Buscó en cada pasillo y oficina hasta que escuchó su voz proveniente de una oficina vacía a poca distancia.

Precisamente, el sonido de su risa.

Reconoció su voz, pero no podía creer que fuera ella la que se reía así.

Nunca antes la había escuchado reír de esa manera.

Por alguna razón, se quedó clavado en el lugar, escuchando el agradable sonido que venía de no muy lejos.

Su risa sonaba como campanas agradables sonando, dulce y cautivadora.

No tenía idea de cuánto tiempo había esperado, pero se mantuvo pegado al lugar, escuchando el agradable sonido que llegaba a sus oídos.

Sin darse cuenta, sus labios se levantaron lentamente a un lado.

Era como si el sonido de su risa también lo infectara.

No mucho después, el sonido cesó repentinamente.

Sus cejas se fruncieron, como si le disgustara que el agradable sonido se hubiera detenido.

Comenzó a caminar hacia adelante.

Todavía podía escuchar su voz, pero no su risa.

No pudo contener el impulso, pero realmente quería escucharla reír de nuevo.

Llegó a la entrada de la oficina particular que ella estaba limpiando actualmente, y su voz le llegó alta y clara.

—¿Qué estás haciendo?

¡Estás haciendo un desastre total, esa no es la forma de limpiar una ventana!

—Sus palabras terminaron en risas nuevamente.

La risa que le había sonado agradable ahora se había vuelto irritante para sus oídos.

Eso era porque podía ver dentro de la oficina—un cierto tipo de cabello rubio haciendo el ridículo, haciendo que ella se riera aún más.

Donald la miraba con ojos brillantes mientras ella reía.

Ambos compartían una especie de familiaridad, como personas que habían sido cercanas durante mucho tiempo.

Andrew repentinamente sintió que algo se apretaba en su pecho.

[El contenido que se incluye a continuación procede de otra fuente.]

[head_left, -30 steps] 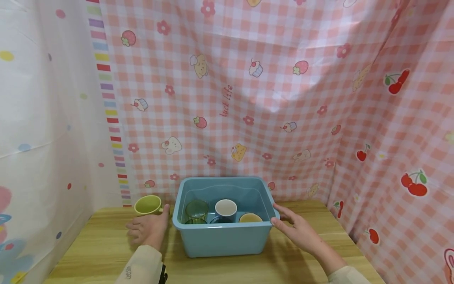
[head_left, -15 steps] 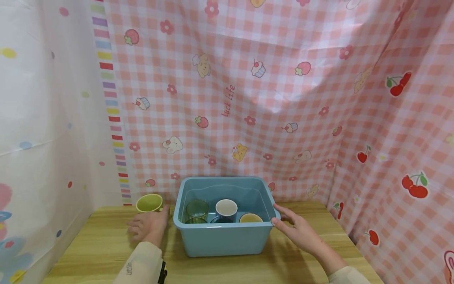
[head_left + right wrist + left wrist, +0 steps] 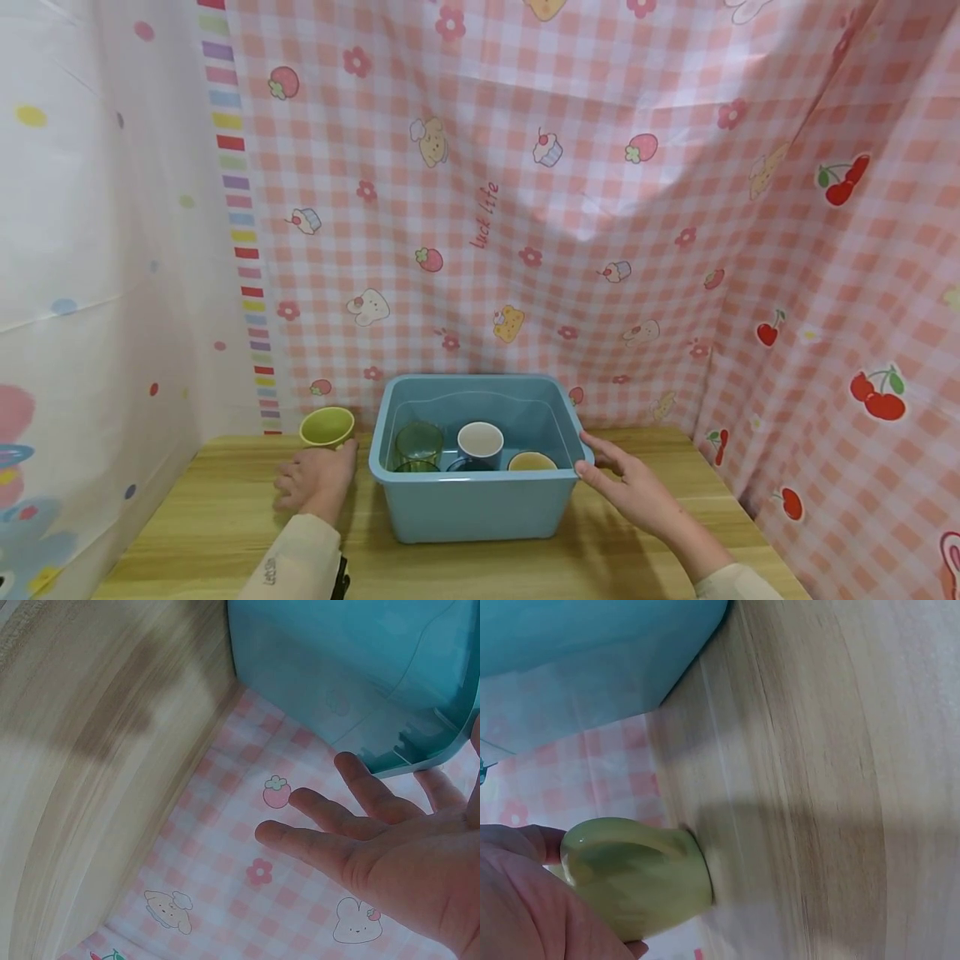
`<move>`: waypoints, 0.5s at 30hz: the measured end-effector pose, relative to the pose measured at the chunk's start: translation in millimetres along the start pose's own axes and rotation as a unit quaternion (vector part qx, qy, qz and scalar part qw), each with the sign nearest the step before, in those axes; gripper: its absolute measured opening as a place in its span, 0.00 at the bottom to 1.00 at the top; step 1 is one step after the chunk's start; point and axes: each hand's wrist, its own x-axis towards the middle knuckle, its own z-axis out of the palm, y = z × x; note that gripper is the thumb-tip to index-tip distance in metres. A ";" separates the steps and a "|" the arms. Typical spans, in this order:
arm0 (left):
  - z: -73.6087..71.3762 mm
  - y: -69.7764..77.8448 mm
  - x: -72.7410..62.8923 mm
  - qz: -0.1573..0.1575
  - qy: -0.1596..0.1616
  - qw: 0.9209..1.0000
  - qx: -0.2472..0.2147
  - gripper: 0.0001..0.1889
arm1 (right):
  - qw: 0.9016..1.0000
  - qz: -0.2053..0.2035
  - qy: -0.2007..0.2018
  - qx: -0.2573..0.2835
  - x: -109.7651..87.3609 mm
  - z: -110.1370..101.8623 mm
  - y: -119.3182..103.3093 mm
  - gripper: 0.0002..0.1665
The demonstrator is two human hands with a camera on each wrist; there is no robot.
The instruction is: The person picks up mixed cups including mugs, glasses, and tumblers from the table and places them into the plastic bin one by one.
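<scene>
My left hand [image 3: 317, 481] is around a yellow-green mug [image 3: 327, 427] near the table's back left. In the left wrist view the thumb lies beside the mug's rim and a fingertip shows under its far side; the mug's handle [image 3: 634, 838] faces the camera and its base is at the tabletop. My right hand [image 3: 628, 487] touches the right rim of a blue plastic bin [image 3: 480, 508] with thumb and forefinger; its other fingers extend loosely, holding nothing. Inside the bin are a green glass [image 3: 418, 442], a white cup [image 3: 481, 442], a yellowish cup [image 3: 532, 462] and partly hidden glasses.
The bin stands on a wooden table [image 3: 210, 517] between the hands. A pink checked cloth [image 3: 480, 275] hangs close behind it and continues along the right side. White dotted fabric [image 3: 97, 275] hangs at the left.
The mug has shifted slightly right, toward the bin, and my left hand has closed around it with its palm turned more downward. My right hand stays at the bin's rim.
</scene>
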 end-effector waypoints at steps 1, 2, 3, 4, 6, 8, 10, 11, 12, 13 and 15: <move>-0.1 -0.5 0.1 0.002 0.002 1.000 0.003 0.59 | 1.000 0.000 0.000 0.001 0.1 0.0 0.1 0.38; -0.2 -1.1 0.3 0.005 0.003 1.000 0.006 0.58 | 1.000 0.000 0.000 0.002 0.2 0.1 0.2 0.38; -0.3 -1.7 0.4 0.008 0.005 1.000 0.009 0.58 | 1.000 0.000 0.000 0.003 0.2 0.1 0.3 0.37; -0.6 -2.3 0.6 0.011 0.006 1.000 0.013 0.57 | 1.000 0.000 0.000 0.004 0.2 0.2 0.4 0.37; -1.0 -3.5 0.9 0.018 0.007 1.000 0.015 0.56 | 1.000 0.000 -0.001 0.005 0.3 0.2 0.6 0.38; -1.7 -4.6 1.1 0.025 0.008 0.999 0.019 0.55 | 1.000 0.001 -0.001 0.005 0.2 0.3 0.5 0.38; -2.3 -5.8 1.0 0.031 0.009 0.999 0.019 0.53 | 1.000 0.000 0.000 0.005 0.2 0.3 0.4 0.38; -2.7 -6.4 0.7 0.034 0.010 0.999 0.019 0.52 | 1.000 0.000 0.000 0.005 0.1 0.4 0.4 0.38; -3.0 -7.2 0.4 0.037 0.012 0.999 0.021 0.51 | 1.000 0.000 0.000 0.005 0.0 0.4 0.4 0.38; -3.4 -8.1 -0.1 0.040 0.014 0.999 0.022 0.49 | 1.000 0.001 0.000 0.005 0.0 0.5 0.4 0.37; -4.0 -10.3 -1.0 0.049 0.019 0.998 0.021 0.46 | 1.000 0.002 0.001 0.005 -0.2 0.6 0.4 0.38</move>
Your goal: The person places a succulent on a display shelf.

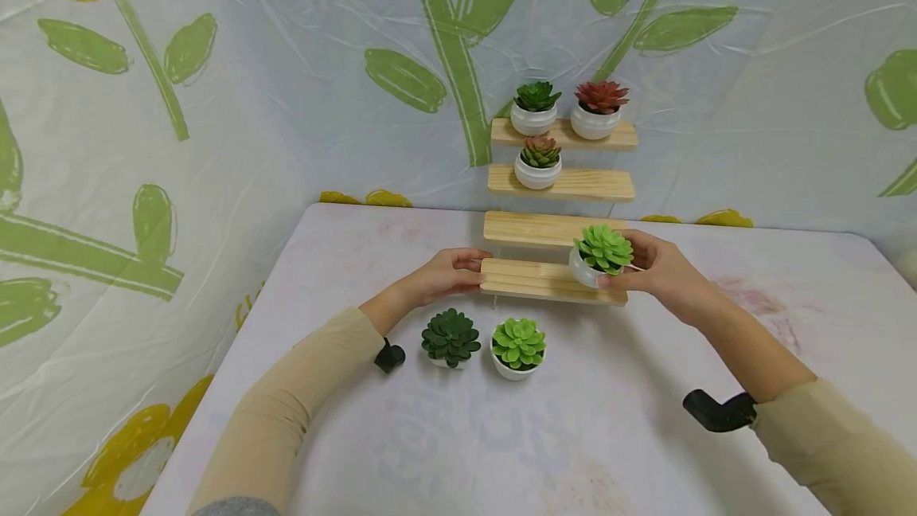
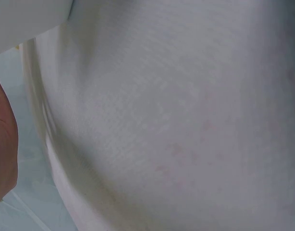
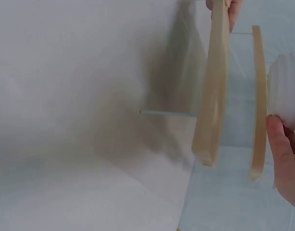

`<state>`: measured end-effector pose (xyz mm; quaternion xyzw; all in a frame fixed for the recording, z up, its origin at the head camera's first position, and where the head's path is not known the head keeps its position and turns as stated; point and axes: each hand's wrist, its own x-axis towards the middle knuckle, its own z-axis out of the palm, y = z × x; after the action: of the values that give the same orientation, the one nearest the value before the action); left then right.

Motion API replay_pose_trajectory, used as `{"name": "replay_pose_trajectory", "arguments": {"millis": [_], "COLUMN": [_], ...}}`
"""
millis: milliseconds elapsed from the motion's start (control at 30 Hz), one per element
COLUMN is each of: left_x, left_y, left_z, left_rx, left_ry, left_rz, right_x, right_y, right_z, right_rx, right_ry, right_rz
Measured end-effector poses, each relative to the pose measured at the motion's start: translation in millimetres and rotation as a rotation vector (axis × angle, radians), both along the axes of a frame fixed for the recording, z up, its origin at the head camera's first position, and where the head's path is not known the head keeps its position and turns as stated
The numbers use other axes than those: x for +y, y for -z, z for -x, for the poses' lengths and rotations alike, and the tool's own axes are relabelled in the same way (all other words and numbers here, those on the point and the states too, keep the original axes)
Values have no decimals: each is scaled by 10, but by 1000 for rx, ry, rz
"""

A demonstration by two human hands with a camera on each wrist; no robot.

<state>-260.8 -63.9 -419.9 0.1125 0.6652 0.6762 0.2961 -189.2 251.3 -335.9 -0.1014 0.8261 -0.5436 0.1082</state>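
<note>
My right hand point(image 1: 669, 273) holds a white pot point(image 3: 284, 91) with a light green succulent point(image 1: 603, 248) by its right side. In the head view the pot overlaps the right part of the lowest plank of a wooden tiered shelf point(image 1: 537, 279); whether it touches a plank I cannot tell. My left hand point(image 1: 447, 275) grips the left end of that plank, fingers behind and thumb in front. Nearer to me on the table stand a dark green succulent point(image 1: 451, 337) and another light green succulent point(image 1: 519, 343), both in white pots.
On the top plank point(image 1: 625, 136) are a green succulent point(image 1: 536, 96) and a red one point(image 1: 602, 97). A reddish-green succulent point(image 1: 540, 152) stands on the plank point(image 1: 598, 183) below. Behind the shelf hangs a flower-printed cloth point(image 1: 322, 118). Clear supports point(image 3: 169, 113) show under the planks.
</note>
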Motion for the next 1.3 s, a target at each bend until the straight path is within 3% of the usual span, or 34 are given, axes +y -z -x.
{"name": "replay_pose_trajectory", "arguments": {"millis": [433, 833, 1033, 1300], "left_x": [-11, -8, -7, -4], "left_y": [2, -13, -3, 1], "left_z": [18, 24, 30, 9], "left_rx": [1, 13, 13, 3], "left_ry": [4, 9, 16, 6], "left_rz": [0, 5, 4, 4], "right_x": [-12, -67, -101, -111], "right_y": [-219, -387, -435, -440], "right_z": [260, 551, 597, 659], "right_rx": [19, 27, 5, -2], "right_ry": [64, 178, 186, 238], "right_rz": [25, -11, -19, 56]}}
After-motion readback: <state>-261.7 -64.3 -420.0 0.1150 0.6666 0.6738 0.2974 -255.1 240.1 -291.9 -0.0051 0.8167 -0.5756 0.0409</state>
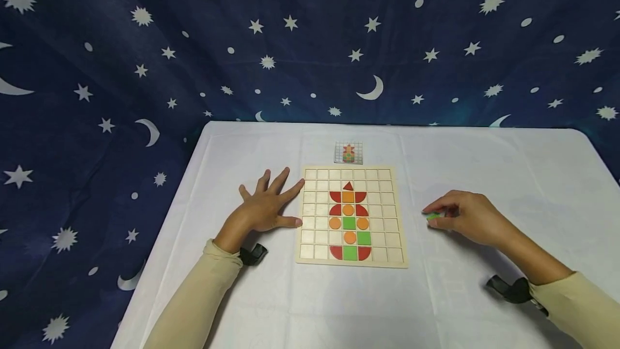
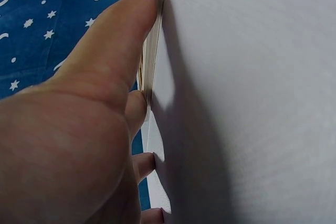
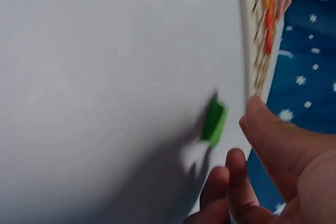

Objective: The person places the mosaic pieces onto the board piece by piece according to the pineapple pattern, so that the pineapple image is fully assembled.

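A pale wooden grid board [image 1: 386, 196] carries a figure of red, orange and green flat pieces, with a red triangle [image 1: 347, 186] at its top. My left hand [image 1: 261, 209] rests spread beside the board, thumb and index fingertips at its left edge. Right of the board, my right hand [image 1: 467, 217] is bent over a small green piece [image 3: 214, 121]. In the right wrist view a gap shows between that piece and the thumb [image 3: 257, 111] and bent fingers. The head view shows only a sliver of green between the fingertips.
A small picture card [image 1: 348, 153] with a similar figure lies behind the board. White cloth covers the table [image 1: 358, 306]. A dark blue curtain [image 1: 300, 42] with stars and moons hangs behind and at the left. A black strap device [image 1: 253, 255] is on each wrist.
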`<state>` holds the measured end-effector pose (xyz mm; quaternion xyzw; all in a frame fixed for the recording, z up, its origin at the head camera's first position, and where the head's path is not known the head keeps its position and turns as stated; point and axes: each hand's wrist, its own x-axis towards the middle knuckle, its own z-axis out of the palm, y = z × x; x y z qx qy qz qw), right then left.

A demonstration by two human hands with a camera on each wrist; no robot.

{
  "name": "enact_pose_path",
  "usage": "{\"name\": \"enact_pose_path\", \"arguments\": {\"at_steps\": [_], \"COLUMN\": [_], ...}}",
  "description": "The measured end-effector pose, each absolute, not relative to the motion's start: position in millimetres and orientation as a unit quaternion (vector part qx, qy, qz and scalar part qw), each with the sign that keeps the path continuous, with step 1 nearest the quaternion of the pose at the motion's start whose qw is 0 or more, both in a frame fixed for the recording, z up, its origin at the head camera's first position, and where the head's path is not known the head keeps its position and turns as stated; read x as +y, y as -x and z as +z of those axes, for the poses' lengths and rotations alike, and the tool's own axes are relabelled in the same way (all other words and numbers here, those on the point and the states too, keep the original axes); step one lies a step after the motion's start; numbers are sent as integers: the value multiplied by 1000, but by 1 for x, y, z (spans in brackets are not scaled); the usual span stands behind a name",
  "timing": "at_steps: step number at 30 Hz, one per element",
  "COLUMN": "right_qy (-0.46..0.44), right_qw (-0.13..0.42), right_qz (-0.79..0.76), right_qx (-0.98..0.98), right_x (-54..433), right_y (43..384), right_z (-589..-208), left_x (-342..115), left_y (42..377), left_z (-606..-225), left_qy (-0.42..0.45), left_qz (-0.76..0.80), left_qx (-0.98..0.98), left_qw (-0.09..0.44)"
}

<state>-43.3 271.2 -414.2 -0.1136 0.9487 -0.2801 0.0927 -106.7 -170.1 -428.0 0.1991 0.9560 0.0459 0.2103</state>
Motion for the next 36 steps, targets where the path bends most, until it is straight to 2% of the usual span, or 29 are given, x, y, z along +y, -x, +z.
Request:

Se constriñó tan fuertemente que casi le quitó el aliento.

Cada inhalación que tomaba se sentía como inhalar espinas.

La escena frente a él parecía sofocarlo.

Su risa…

era hermosa, pero esa risa era para alguien más.

Ella estaba riendo…

¡y era para alguien más!

La rabia ardió como lava en erupción, y Andrew se encontró pateando la puerta abriéndola por completo mientras entraba furiosamente, como un demonio descendiendo del infierno.